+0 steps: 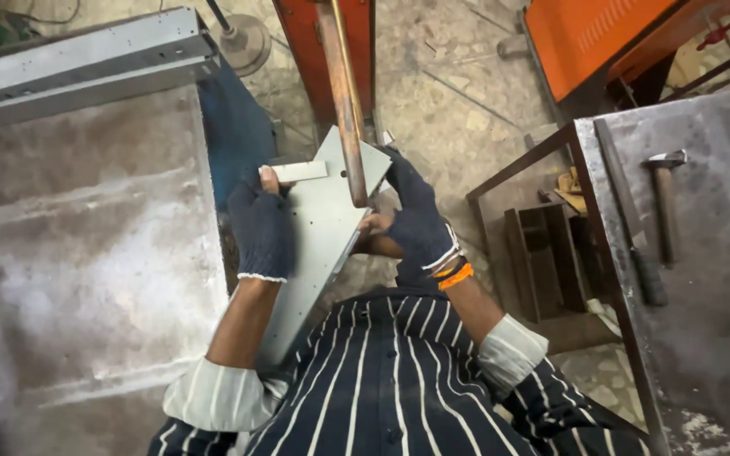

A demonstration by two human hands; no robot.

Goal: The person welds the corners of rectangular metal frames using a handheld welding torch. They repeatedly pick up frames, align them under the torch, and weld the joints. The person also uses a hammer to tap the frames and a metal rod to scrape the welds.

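Both gloved hands are on a long grey sheet-metal panel (318,245), held tilted in front of the striped shirt, its upper end up against the copper-coloured arm (344,101) of the orange machine (331,51). The left hand (262,228) is wrapped round the panel's left edge, thumb pinning a small pale metal strip (300,171) flat on its face; fingers closed tight on both. The right hand (416,215) is cupped on the right edge, fingers curled behind it, wrist bent inward. To my eye, doing this well means keeping the strip square under that thumb, the panel steady at the arm's tip, and fingertips clear of it. A hammer (665,203) lies well apart on the steel tabletop (711,321) at right.
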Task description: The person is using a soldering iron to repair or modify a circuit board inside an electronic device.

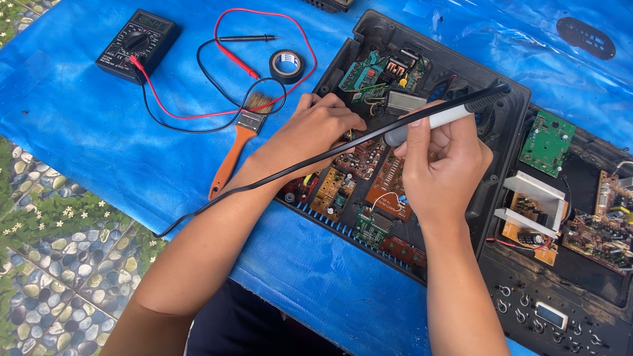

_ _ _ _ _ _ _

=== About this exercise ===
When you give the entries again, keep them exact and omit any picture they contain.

=== Your response ===
+0 steps: 

A demonstration by two human hands; no robot.

Goal: The person welds the corners of rectangular metal frames using a handheld welding torch. They repeatedly pick up frames, align them under the torch, and weld the joints. The person also uses a hammer to tap the frames and a metal rod to scrape the welds.

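Both gloved hands are on a long grey sheet-metal panel (318,245), held tilted in front of the striped shirt, its upper end up against the copper-coloured arm (344,101) of the orange machine (331,51). The left hand (262,228) is wrapped round the panel's left edge, thumb pinning a small pale metal strip (300,171) flat on its face; fingers closed tight on both. The right hand (416,215) is cupped on the right edge, fingers curled behind it, wrist bent inward. To my eye, doing this well means keeping the strip square under that thumb, the panel steady at the arm's tip, and fingertips clear of it. A hammer (665,203) lies well apart on the steel tabletop (711,321) at right.
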Task description: The person is using a soldering iron to repair or modify a circuit board inside an electronic device.

That concludes the exercise.